As far as I am concerned the team should handle discipline internally with regard to breaking training rules and the rest should be left up to law enforcement.


----------



## fairhopebama (Oct 13, 2014)

I say cut him loose and let Gus have him.


----------



## rhbama3 (Oct 13, 2014)




----------



## brownceluse (Oct 13, 2014)

fairhope said:


> I say cut him loose and let Gus have him.[/QUOTE]
> 
> Another one for the GUS Bus.

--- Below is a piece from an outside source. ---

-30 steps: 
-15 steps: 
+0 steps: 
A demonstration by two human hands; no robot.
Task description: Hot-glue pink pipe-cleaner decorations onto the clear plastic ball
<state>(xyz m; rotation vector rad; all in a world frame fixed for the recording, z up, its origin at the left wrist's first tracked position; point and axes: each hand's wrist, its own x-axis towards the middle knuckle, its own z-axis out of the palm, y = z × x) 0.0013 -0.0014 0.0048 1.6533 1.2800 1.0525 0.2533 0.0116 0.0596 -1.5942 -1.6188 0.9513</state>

If I'm not mistaken this is a Georgia kid too. Buford I think.


----------



## alphachief (Oct 13, 2014)

We know this kid and his family.  What a waste of talent.


----------



## swampstalker24 (Oct 13, 2014)

> According to court documents, no charges have been filed against Freitag, though the cash and marijuana were seized at his Bryant Hall dormitory.

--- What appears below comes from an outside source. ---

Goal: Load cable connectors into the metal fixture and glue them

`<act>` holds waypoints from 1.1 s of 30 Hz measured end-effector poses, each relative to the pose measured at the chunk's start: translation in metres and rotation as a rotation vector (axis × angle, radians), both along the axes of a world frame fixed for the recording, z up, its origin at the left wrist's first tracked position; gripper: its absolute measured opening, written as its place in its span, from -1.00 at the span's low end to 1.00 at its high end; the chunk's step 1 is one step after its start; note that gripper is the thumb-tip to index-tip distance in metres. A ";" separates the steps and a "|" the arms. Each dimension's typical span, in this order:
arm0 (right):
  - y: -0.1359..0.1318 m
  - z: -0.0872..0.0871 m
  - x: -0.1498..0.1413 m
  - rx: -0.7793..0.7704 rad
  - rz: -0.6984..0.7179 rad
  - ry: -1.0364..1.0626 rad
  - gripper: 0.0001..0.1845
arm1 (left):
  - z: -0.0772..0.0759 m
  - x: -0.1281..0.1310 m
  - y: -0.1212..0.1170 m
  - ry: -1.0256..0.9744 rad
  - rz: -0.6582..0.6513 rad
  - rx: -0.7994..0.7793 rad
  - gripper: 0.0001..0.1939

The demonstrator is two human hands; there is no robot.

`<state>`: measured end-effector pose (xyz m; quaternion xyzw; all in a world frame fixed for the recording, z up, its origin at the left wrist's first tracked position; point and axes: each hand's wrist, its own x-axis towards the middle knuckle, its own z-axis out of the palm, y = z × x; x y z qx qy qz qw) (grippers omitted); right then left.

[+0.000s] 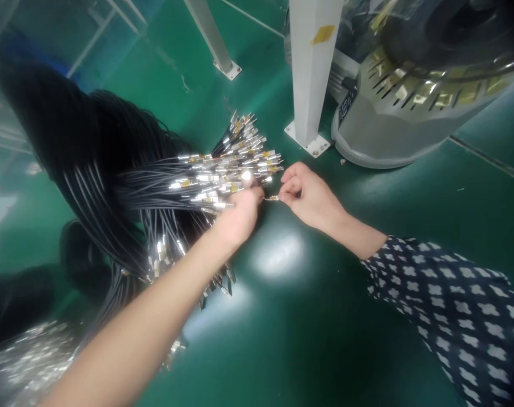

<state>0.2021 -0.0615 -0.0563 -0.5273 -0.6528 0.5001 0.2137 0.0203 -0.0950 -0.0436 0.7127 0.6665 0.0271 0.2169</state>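
A thick bundle of black cables (pixel 155 175) hangs from the upper left, its many ends carrying shiny metal connectors (pixel 243 144). My left hand (pixel 242 212) is closed at the lower edge of these ends, fingers pinched round one cable whose connector (pixel 272 198) sticks out to the right. Just right of it, my right hand (pixel 305 192) has thumb and forefinger pinched at the tip of that same connector. Whatever lies inside the fingertips is too small to make out.
Two white metal posts (pixel 311 73) with bolted foot plates stand on the green floor (pixel 324 316). A large grey round machine (pixel 392 130) sits at the upper right. More cable ends (pixel 36 356) with metal tips lie blurred at the lower left.
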 end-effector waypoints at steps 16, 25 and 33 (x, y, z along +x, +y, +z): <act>-0.005 -0.002 -0.018 0.368 0.215 -0.357 -0.75 | 0.005 -0.010 0.004 -0.095 -0.052 -0.060 -0.83; -0.010 -0.001 -0.002 0.401 0.177 -0.351 -0.64 | 0.011 -0.010 0.011 -0.165 -0.048 -0.104 -0.88; -0.013 -0.003 0.001 0.291 0.066 -0.176 -0.83 | 0.005 -0.013 0.010 -0.263 0.053 -0.164 -0.88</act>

Huh?  Thats felony amount and also evidence of distribution......
If he wasn't a football player they'd throw him under the jail by now


----------



## RipperIII (Oct 13, 2014)

What is it with the kids from GA.?


----------



## rhbama3 (Oct 13, 2014)

swampstalker24 said:


> Huh?  Thats felony amount and also evidence of distribution......
> If he wasn't a football player they'd throw him under the jail by now



The 113gms is just under 4 oz. so i'm not sure thats a felony amount. That would explain the "give me the money, give me the pot" and you won't be charged scenario.


----------



## riprap (Oct 13, 2014)

RipperIII said:


> What is it with the kids from GA.?



Better known as the Colorado of the east.


----------



## brownceluse (Oct 13, 2014)

Stupid kids!


----------



## Throwback (Oct 13, 2014)

swampstalker24 said:


> Huh?  Thats felony amount and also evidence of distribution......
> If he wasn't a football player they'd throw him under the jail by now





maybe maybe not


T


----------



## elfiii (Oct 13, 2014)

RipperIII said:


> What is it with the kids from GA.?



The really stupid ones play for out of state teams. What does that say about those out of state teams?


----------



## Throwback (Oct 13, 2014)

RipperIII said:


> What is it with the kids from GA.?





they love freedom, liberty and the constitution???


T


----------



## elfiii (Oct 13, 2014)

Throwback said:


> they love freedom, liberty and the constitution???
> 
> 
> T



I think they have a bigger affinity for money bombs. And bongs.


----------



## brownceluse (Oct 13, 2014)

I think there is a difference in a consumer than a  distributer or both as it seems to be in this case.


----------



## swampstalker24 (Oct 13, 2014)

rhbama3 said:


> The 113gms is just under 4 oz. so i'm not sure thats a felony amount. That would explain the "give me the money, give me the pot" and you won't be charged scenario.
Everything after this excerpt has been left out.